The United States is a dominant power in Asia, but it is also a chaotic power. The seriousness of US leadership and policymaking is complicated by competing commitments and world interests. As a self-proclaimed “indispensable nation,” US international policy has crept its way to include the foreign and domestic policies of most nations and all regions of the world, producing whiplash and policy instability. Obama’s “pivot” to Asia emphasizes strategic engagement and is welcomed as a reprieve from years of neglect. However, in 2016, Trump took the United States’ isolationist, nationalist tendencies to new lows. While his administration managed to direct and sustain a focus on the Pacific, his policies and especially his personal position showed a complete disregard for historical precedent and strategic prudence. It can be said that, during Trump’s time, the United States in Asia may have devolved into something worse than a chaotic power – it became an uninterested one. Now, bemused by the Trump years, many Asian leaders view with skepticism Biden’s efforts to undo the diplomatic damage, reaffirm the United States’ security commitments and persuade others to help China’s rise.
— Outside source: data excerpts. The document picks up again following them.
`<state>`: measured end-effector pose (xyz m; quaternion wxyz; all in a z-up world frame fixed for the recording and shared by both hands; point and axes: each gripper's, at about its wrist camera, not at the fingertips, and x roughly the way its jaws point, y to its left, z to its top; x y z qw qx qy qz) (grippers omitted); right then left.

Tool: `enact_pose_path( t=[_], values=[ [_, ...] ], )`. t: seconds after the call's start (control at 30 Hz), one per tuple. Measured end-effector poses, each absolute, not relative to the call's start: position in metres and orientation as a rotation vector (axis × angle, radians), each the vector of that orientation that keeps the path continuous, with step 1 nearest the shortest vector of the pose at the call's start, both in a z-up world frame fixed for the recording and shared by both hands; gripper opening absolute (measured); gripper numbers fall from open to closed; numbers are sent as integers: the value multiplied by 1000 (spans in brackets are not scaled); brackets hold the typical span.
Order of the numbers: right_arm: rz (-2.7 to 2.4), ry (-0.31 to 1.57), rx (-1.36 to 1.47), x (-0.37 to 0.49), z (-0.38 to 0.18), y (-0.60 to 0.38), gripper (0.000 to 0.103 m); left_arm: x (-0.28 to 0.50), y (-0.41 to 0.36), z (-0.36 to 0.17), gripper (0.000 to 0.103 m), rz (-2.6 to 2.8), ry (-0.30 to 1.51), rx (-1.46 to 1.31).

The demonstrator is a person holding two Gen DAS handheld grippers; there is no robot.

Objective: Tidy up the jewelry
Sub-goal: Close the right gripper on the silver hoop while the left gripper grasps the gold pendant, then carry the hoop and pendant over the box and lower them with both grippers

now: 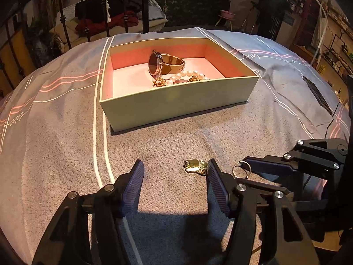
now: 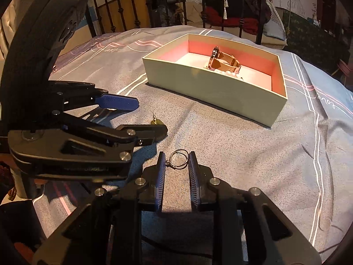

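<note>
An open pale green box (image 1: pixel 176 101) with a pink inside sits on the bed and holds a tan-strap watch (image 1: pixel 164 63) and a pearl bracelet (image 1: pixel 187 76); the box also shows in the right wrist view (image 2: pixel 211 88). My left gripper (image 1: pixel 175 167) is open low over the cover, with a gold earring (image 1: pixel 195 165) lying beside its right finger. The earring shows partly hidden in the right wrist view (image 2: pixel 156 121). My right gripper (image 2: pixel 176 162) has its jaws narrowly apart around a silver ring (image 2: pixel 178 160), touching both pads. The ring also shows in the left wrist view (image 1: pixel 241 169).
The grey bed cover (image 1: pixel 66 132) with white and pink stripes lies under everything. A black metal bed frame (image 1: pixel 145 4) stands beyond the box. A dark flat object (image 1: pixel 317 93) lies on the cover at the right. The left gripper's body (image 2: pixel 66 137) fills the right view's left side.
</note>
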<state>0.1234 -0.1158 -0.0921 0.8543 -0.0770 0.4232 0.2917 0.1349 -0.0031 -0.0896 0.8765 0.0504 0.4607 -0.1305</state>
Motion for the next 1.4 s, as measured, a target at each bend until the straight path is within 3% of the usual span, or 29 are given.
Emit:
enact_pose_path(
  t=[0.47, 0.57, 0.7, 0.9, 0.97, 1.03, 1.4],
  values=[
    [613, 891, -150, 124, -94, -118, 22, 141, 11, -84, 49, -264, 946, 10],
    [614, 892, -149, 124, -94, -118, 22, 144, 11, -82, 45, -282, 941, -24],
    [618, 894, -144, 124, -94, -118, 23, 149, 20, -84, 30, -262, 945, -70],
    [621, 897, -138, 125, -94, -119, 23, 147, 11, -87, 28, -256, 943, -4],
    [621, 897, -138, 126, -94, -119, 23, 146, 8, -88, 23, -236, 942, 37],
    [620, 896, -140, 125, -94, -118, 23, 146, 9, -89, 12, -234, 937, 45],
    [615, 840, -135, 124, -80, -120, 22, 138, 31, -59, 12, -258, 867, -96]
  ],
)
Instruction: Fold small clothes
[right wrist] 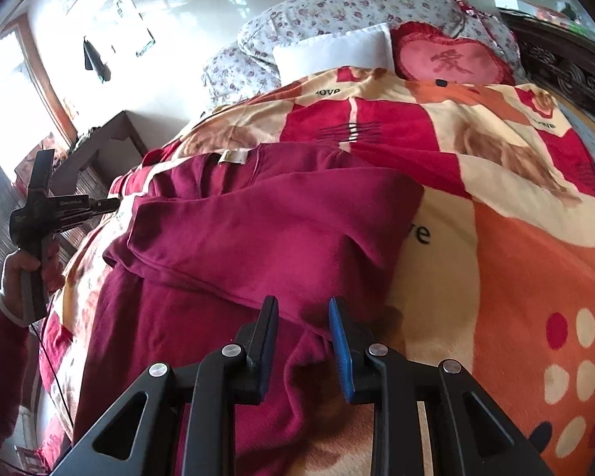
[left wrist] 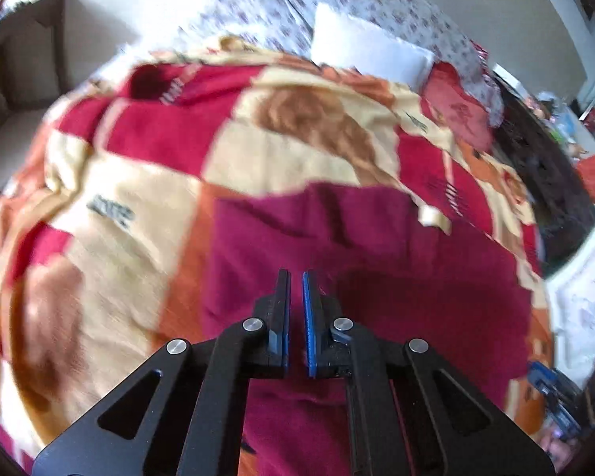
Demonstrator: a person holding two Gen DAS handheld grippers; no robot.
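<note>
A dark red garment [right wrist: 258,230] lies on the patterned blanket [right wrist: 515,238], one part folded over the rest, a small cream label [right wrist: 234,156] at its far edge. It also shows in the left wrist view [left wrist: 377,269], blurred. My right gripper [right wrist: 303,305] is open just above the garment's near fold, holding nothing. My left gripper [left wrist: 296,277] is nearly shut with a thin gap and nothing between its jaws, held above the garment. In the right wrist view the left gripper [right wrist: 111,204] is held in a hand off the bed's left side.
A white pillow [right wrist: 333,49], a pink heart cushion [right wrist: 452,59] and floral bedding [right wrist: 337,8] lie at the bed's head. A dark carved headboard [right wrist: 567,67] runs along the right. A brown cabinet [right wrist: 107,146] stands left of the bed.
</note>
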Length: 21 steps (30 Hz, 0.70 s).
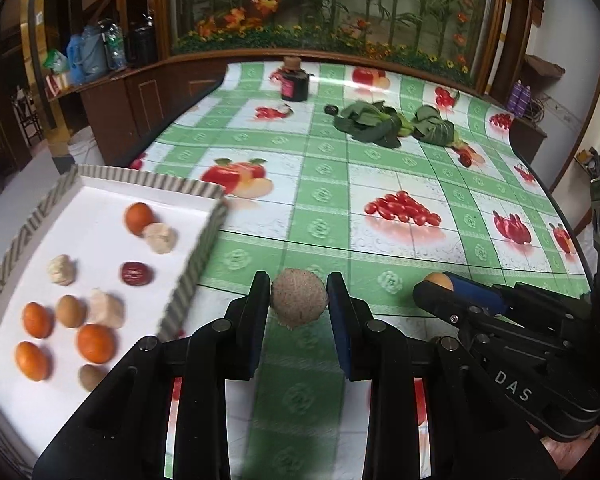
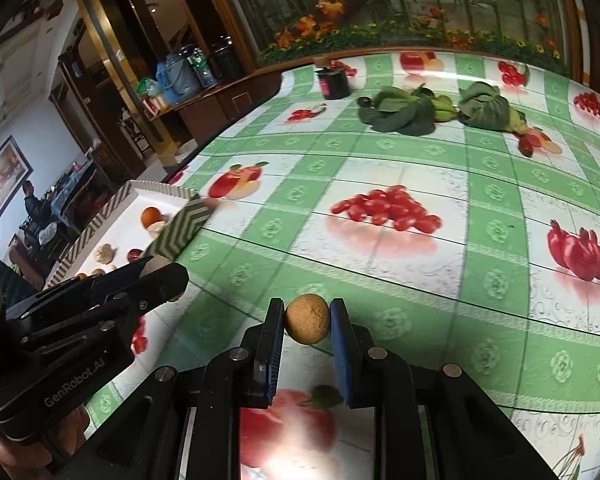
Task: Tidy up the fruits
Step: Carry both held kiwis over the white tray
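Left wrist view
Left gripper point(image 1: 299, 300): closed partway onto a rough, speckled brown fruit point(image 1: 299, 298), a pad touching each side, held above the tablecloth point(image 1: 324, 168).
Tray point(image 1: 100, 240): white with a striped rim, to the left of the gripper; it holds several orange fruits, pale lumpy pieces, a dark red date point(image 1: 137, 274) and small brown fruits.
Right gripper point(image 1: 440, 286): enters from the right, its fingers pinching a small tan fruit point(image 1: 437, 280).
Writing: "DAS" in pale letters on the right gripper's black body.
Far end of table: a dark jar point(image 1: 295, 80) with a pink label, too small to read, and leafy greens point(image 1: 392, 122) lying on the cloth.
Tablecloth: green and white checks with printed apples, tomatoes and pomegranates.

Right wrist view
Right gripper point(image 2: 307, 320): narrowed around the round tan fruit point(image 2: 307, 319), both blue pads against it, lifted off the cloth.
Left gripper point(image 2: 162, 270): at the left, beside the tray's near corner; its fingers are nearly together, and the fruit between them is barely visible.
Writing: "GenRobot.AI" on the left gripper's side.
Tray point(image 2: 188, 216): left of centre, at the table's edge, fruit showing inside.
Greens point(image 2: 440, 110): far side, beside the dark jar point(image 2: 333, 80).
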Tool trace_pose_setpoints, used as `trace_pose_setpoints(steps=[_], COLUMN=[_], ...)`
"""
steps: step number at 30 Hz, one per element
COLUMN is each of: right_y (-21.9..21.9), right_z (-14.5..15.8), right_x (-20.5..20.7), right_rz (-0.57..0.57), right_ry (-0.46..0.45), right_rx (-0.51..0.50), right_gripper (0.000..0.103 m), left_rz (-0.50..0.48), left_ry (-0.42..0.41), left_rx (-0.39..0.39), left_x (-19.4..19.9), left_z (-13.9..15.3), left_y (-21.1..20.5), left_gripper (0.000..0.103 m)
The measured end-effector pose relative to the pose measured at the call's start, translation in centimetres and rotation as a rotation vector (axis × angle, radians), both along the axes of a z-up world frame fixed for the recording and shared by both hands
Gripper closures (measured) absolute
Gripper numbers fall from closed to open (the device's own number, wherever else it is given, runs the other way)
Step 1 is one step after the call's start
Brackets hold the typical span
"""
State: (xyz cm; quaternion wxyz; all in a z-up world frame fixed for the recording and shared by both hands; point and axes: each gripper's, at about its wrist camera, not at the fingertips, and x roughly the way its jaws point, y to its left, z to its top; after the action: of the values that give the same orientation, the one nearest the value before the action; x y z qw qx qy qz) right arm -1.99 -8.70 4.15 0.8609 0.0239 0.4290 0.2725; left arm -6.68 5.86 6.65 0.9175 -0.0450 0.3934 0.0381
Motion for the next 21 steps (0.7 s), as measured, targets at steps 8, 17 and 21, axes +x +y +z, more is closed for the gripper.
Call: trace_pose_setpoints(steps=[8, 17, 21], right_y=[2.7, 6.3, 8.3], right_z=[1.0, 2.0, 2.5], right_x=[-1.1, -2.2, -2.8], right_rz=[0.044, 0.112, 0.156], right_ry=[-0.022, -0.047, -0.06], right_rx=[-0.006, -0.009, -0.013], right_gripper=[0.081, 0.081, 0.081], left_rz=[0.058, 0.126, 0.149], left_ry=[-0.04, -0.055, -0.057], left_rx=[0.018, 0.028, 0.033], left_x=[-2.4, -4.5, -5.4], left_z=[1.2, 1.8, 1.9], left_y=[2.9, 6.3, 7.7], left_gripper=[0.074, 0.074, 0.074])
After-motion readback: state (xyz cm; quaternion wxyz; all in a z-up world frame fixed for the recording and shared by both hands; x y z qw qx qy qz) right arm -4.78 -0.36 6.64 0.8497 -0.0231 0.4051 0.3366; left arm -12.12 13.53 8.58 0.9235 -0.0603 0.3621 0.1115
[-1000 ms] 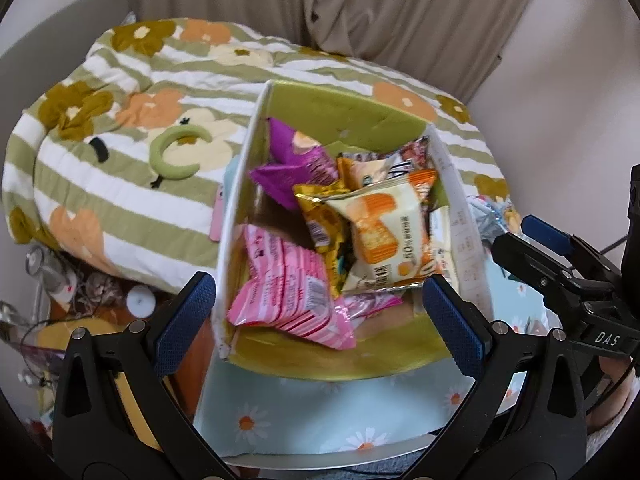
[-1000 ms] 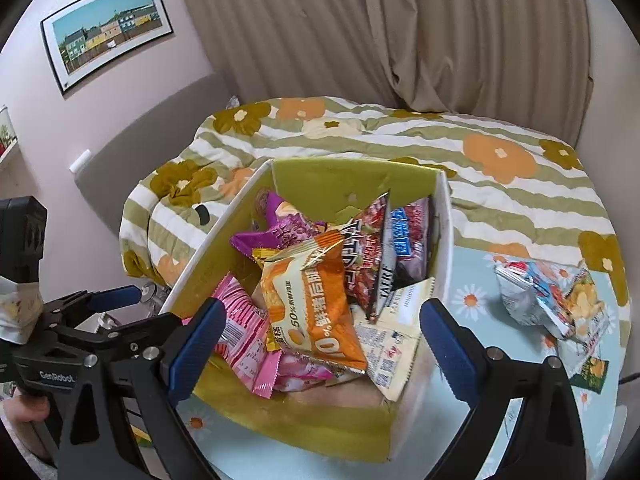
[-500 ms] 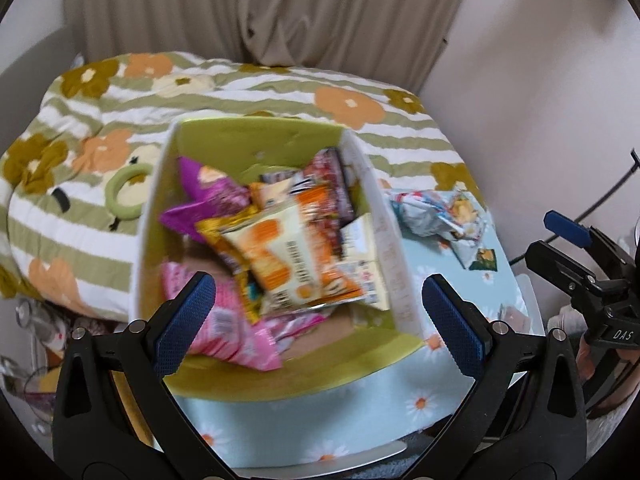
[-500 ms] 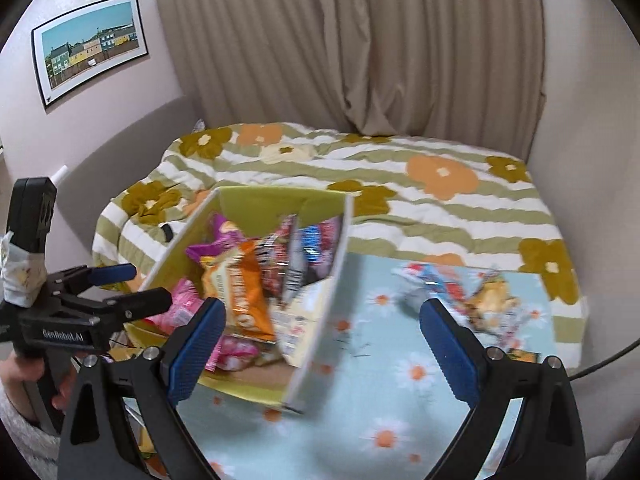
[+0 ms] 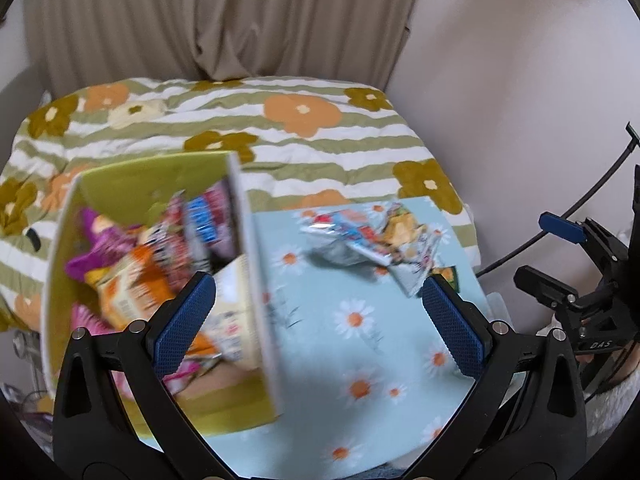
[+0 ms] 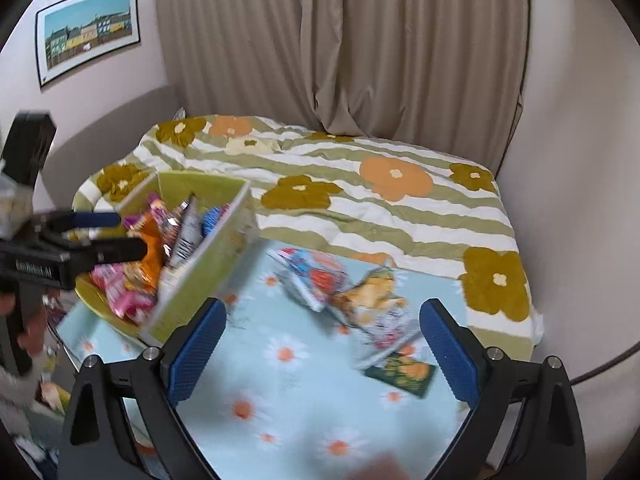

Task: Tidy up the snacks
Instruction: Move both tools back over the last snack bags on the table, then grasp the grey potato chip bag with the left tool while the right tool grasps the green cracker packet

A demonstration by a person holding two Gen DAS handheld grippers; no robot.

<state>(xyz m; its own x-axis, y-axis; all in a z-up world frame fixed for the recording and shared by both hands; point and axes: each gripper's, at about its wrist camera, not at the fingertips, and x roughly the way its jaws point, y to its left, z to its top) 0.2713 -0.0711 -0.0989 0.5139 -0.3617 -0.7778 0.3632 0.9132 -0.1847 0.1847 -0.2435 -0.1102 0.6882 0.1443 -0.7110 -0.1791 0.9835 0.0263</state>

But Trump’s 2016 election not only shattered many preconceptions about the steadfastness of US commitment, it also sowed doubts about our nation’s political system. The United States’ dysfunctional response to COVID-19, along with shocking scenes of police brutality and election chaos, have pushed questions of institutional competence and democratic bona fides to the fore. Such problems do not speak to the decision of the United States, but to its capabilities. A house divided against itself cannot stand up to China. Under such circumstances, it makes little strategic sense for Asian countries to risk the wrath of their neighbors to support a troubled power with a record of loyalty. Russia’s war in Ukraine has done much to repair the United States’ image in Europe and demonstrate its military and economic power. However, Asian countries remain nervous about stirring up trouble in their own backyard.

To its credit, the Biden administration appears to recognize the need to avoid a maximum, zero-sum China policy and not adopt an with-us-or-against-us mentality that would alienate allies. In its latest National Security Strategy report, the administration said it “prioritized maintaining an enduring competitive advantage from [China] while deterring a still very dangerous Russia.” On paper, the administration has refused to conflate the dangers posed by China and Russia. The stated intention of the US is to limit the dangerous Russia while only competing in China. In practice, the attention of D.C. we remain in Beijing as Moscow, even if the conflict is less intense – and Asian countries can read the language out of Washington, from senators to the FBI, as well as anyone.

While Asian countries cannot escape the reality of Sino-American rivalry, they are still wary of directly aligning with the United States and the issues involved. They have no desire to be pushed to the front of the stage by an untrustworthy ally. To win and preserve the support of the Pacific countries, the United States must demonstrate that it is willing to fulfill its obligations and promises, that it can fulfill its obligations and promises, and that it intends to concentrate its attention on the Indo-Pacific. long term.